== The problem ==
Repeat every line of the data verbatim.

(Collected data entries)

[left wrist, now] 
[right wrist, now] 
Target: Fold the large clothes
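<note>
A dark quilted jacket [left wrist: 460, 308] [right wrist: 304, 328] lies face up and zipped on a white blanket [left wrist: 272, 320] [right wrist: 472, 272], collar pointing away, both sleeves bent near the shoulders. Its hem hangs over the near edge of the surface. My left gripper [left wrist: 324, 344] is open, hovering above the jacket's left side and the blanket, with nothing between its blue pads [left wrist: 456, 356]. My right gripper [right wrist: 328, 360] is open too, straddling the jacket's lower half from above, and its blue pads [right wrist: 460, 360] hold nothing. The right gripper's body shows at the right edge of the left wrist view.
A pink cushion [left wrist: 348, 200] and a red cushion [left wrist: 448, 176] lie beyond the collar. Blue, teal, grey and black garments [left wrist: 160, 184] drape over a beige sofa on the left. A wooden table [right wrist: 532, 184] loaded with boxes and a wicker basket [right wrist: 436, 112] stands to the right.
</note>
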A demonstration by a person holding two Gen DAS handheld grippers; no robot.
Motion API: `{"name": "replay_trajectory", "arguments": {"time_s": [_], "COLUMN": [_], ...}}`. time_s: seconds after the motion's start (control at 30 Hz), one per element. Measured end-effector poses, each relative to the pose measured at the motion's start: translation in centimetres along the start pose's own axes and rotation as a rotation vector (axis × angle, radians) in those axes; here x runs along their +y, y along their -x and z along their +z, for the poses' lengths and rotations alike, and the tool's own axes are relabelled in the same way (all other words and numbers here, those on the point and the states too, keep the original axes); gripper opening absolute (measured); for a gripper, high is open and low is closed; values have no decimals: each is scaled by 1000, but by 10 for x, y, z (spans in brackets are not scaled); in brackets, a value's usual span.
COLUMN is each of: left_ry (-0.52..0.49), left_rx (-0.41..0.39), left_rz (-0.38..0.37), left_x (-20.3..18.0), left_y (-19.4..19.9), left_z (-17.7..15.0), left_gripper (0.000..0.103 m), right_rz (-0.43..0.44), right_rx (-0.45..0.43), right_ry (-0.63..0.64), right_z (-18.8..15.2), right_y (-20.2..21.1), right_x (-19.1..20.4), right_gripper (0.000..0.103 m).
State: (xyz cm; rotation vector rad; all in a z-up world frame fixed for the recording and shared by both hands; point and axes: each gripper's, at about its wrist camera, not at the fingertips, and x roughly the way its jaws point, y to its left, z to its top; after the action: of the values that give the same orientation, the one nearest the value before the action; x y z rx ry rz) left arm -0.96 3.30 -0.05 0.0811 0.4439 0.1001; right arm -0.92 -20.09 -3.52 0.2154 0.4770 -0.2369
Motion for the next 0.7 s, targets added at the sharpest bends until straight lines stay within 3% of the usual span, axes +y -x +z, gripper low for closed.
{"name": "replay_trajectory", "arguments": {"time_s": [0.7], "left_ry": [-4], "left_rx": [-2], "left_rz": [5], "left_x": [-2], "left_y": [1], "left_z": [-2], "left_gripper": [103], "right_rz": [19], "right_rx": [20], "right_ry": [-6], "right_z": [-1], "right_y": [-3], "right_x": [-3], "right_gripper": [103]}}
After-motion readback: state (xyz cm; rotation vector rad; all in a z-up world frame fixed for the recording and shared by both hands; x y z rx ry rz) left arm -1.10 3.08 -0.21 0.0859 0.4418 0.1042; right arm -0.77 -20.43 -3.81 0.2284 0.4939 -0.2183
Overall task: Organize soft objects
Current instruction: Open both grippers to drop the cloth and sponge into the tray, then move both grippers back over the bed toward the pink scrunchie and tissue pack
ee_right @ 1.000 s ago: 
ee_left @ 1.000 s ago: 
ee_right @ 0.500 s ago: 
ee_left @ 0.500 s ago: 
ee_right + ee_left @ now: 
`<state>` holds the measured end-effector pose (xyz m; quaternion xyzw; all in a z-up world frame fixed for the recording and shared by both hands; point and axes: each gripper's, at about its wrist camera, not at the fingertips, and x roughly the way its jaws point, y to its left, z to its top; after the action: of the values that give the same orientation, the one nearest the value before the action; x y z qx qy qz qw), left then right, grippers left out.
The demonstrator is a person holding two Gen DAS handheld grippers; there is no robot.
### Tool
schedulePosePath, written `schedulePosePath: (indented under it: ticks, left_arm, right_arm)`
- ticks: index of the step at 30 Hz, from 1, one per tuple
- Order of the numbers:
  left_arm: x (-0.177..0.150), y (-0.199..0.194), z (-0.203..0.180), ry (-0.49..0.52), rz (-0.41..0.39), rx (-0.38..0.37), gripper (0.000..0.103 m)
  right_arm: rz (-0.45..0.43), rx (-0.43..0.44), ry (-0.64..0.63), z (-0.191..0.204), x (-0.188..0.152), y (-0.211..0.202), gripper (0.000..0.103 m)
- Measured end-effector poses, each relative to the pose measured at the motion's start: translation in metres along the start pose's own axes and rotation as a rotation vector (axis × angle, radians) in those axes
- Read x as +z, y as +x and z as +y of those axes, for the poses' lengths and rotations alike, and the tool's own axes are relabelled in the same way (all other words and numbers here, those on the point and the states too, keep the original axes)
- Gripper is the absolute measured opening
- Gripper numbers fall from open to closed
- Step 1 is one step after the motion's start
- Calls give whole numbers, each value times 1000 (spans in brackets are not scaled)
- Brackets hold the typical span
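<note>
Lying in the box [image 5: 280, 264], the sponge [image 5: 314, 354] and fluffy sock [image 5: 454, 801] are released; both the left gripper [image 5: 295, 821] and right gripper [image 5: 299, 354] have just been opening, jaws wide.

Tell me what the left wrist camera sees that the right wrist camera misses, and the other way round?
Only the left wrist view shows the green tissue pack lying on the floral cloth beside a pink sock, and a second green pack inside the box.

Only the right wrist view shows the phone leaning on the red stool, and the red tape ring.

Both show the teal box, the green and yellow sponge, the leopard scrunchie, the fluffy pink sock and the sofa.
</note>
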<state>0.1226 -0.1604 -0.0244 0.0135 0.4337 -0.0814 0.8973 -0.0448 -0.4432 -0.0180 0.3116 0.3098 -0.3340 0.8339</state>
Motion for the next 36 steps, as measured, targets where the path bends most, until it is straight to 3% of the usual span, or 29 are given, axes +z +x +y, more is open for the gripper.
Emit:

== Completed exercise ==
[left wrist, now] 
[right wrist, now] 
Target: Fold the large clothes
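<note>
A dark quilted jacket [left wrist: 460, 308] [right wrist: 304, 328] lies face up and zipped on a white blanket [left wrist: 272, 320] [right wrist: 472, 272], collar pointing away, both sleeves bent near the shoulders. Its hem hangs over the near edge of the surface. My left gripper [left wrist: 324, 344] is open, hovering above the jacket's left side and the blanket, with nothing between its blue pads [left wrist: 456, 356]. My right gripper [right wrist: 328, 360] is open too, straddling the jacket's lower half from above, and its blue pads [right wrist: 460, 360] hold nothing. The right gripper's body shows at the right edge of the left wrist view.
A pink cushion [left wrist: 348, 200] and a red cushion [left wrist: 448, 176] lie beyond the collar. Blue, teal, grey and black garments [left wrist: 160, 184] drape over a beige sofa on the left. A wooden table [right wrist: 532, 184] loaded with boxes and a wicker basket [right wrist: 436, 112] stands to the right.
</note>
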A demonstration by a person holding two Gen DAS handheld grippers; no robot.
Motion API: `{"name": "replay_trajectory", "arguments": {"time_s": [_], "COLUMN": [_], ...}}`. time_s: seconds after the motion's start (control at 30 Hz), one per element. Measured end-effector poses, each relative to the pose measured at the motion's start: translation in centimetres along the start pose's own axes and rotation as a rotation vector (axis × angle, radians) in those axes; here x runs along their +y, y along their -x and z along their +z, for the poses' lengths and rotations alike, and the tool's own axes are relabelled in the same way (all other words and numbers here, those on the point and the states too, keep the original axes); gripper opening absolute (measured); for a gripper, high is open and low is closed; values have no decimals: each is scaled by 1000, but by 10 for x, y, z (spans in brackets are not scaled); in brackets, a value's usual span.
COLUMN is each of: left_ry (-0.52..0.49), left_rx (-0.41..0.39), left_rz (-0.38..0.37), left_x (-20.3..18.0), left_y (-19.4..19.9), left_z (-17.7..15.0), left_gripper (0.000..0.103 m), right_rz (-0.43..0.44), right_rx (-0.45..0.43), right_ry (-0.63..0.64), right_z (-18.8..15.2), right_y (-20.2..21.1), right_x (-19.1..20.4), right_gripper (0.000..0.103 m).
State: (xyz cm; rotation vector rad; all in a z-up world frame fixed for the recording and shared by both hands; point and axes: each gripper's, at about its wrist camera, not at the fingertips, and x roughly the way its jaws point, y to its left, z to its top; after the action: of the values that give the same orientation, the one nearest the value before the action; x y z rx ry rz) left arm -0.96 3.30 -0.05 0.0811 0.4439 0.1001; right arm -0.92 -20.09 -3.52 0.2154 0.4770 -0.2369
Motion for the next 0.7 s, targets added at the sharpest bends until straight lines stay within 3% of the usual span, axes +y -x +z, gripper low for closed.
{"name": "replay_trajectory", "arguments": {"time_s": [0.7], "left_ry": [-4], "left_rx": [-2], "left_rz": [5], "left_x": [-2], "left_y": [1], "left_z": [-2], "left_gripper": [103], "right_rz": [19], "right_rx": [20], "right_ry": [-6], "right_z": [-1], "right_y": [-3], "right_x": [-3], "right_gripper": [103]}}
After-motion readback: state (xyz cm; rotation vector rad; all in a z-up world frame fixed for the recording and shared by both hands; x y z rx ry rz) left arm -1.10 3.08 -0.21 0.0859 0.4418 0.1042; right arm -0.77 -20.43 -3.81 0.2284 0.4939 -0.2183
Overall task: Organize soft objects
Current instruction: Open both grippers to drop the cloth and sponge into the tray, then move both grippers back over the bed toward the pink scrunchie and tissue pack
ee_right @ 1.000 s ago: 
ee_left @ 1.000 s ago: 
ee_right @ 0.500 s ago: 
ee_left @ 0.500 s ago: 
ee_right + ee_left @ now: 
`<state>` holds the measured end-effector pose (xyz m; quaternion xyzw; all in a z-up world frame fixed for the recording and shared by both hands; point and axes: each gripper's, at about its wrist camera, not at the fingertips, and x roughly the way its jaws point, y to its left, z to its top; after the action: of the values that give the same orientation, the one nearest the value before the action; x y z qx qy qz qw), left then right, grippers left out.
The demonstrator is a person holding two Gen DAS handheld grippers; there is no robot.
### Tool
schedulePosePath, written `schedulePosePath: (indented under it: ticks, left_arm, right_arm)`
- ticks: index of the step at 30 Hz, from 1, one per tuple
- Order of the numbers:
  left_arm: x (-0.177..0.150), y (-0.199..0.194), z (-0.203..0.180), ry (-0.49..0.52), rz (-0.41..0.39), rx (-0.38..0.37), gripper (0.000..0.103 m)
  right_arm: rz (-0.45..0.43), rx (-0.43..0.44), ry (-0.64..0.63), z (-0.191..0.204), x (-0.188..0.152), y (-0.211..0.202), gripper (0.000..0.103 m)
- Measured end-effector poses, each relative to the pose measured at the motion's start: translation in metres along the start pose's own axes and rotation as a rotation vector (axis × angle, radians) in those axes
- Read x as +z, y as +x and z as +y of those axes, for the poses' lengths and rotations alike, and the tool's own axes are relabelled in the same way (all other words and numbers here, those on the point and the states too, keep the original axes)
- Gripper is the absolute measured opening
- Gripper numbers fall from open to closed
- Step 1 is one step after the motion's start
- Calls give whole numbers, each value times 1000 (spans in brackets are not scaled)
- Brackets hold the typical span
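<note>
Lying in the box [image 5: 280, 264], the sponge [image 5: 314, 354] and fluffy sock [image 5: 454, 801] are released; both the left gripper [image 5: 295, 821] and right gripper [image 5: 299, 354] have just been opening, jaws wide.

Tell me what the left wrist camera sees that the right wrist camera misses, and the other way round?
Only the left wrist view shows the green tissue pack lying on the floral cloth beside a pink sock, and a second green pack inside the box.

Only the right wrist view shows the phone leaning on the red stool, and the red tape ring.

Both show the teal box, the green and yellow sponge, the leopard scrunchie, the fluffy pink sock and the sofa.
</note>
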<state>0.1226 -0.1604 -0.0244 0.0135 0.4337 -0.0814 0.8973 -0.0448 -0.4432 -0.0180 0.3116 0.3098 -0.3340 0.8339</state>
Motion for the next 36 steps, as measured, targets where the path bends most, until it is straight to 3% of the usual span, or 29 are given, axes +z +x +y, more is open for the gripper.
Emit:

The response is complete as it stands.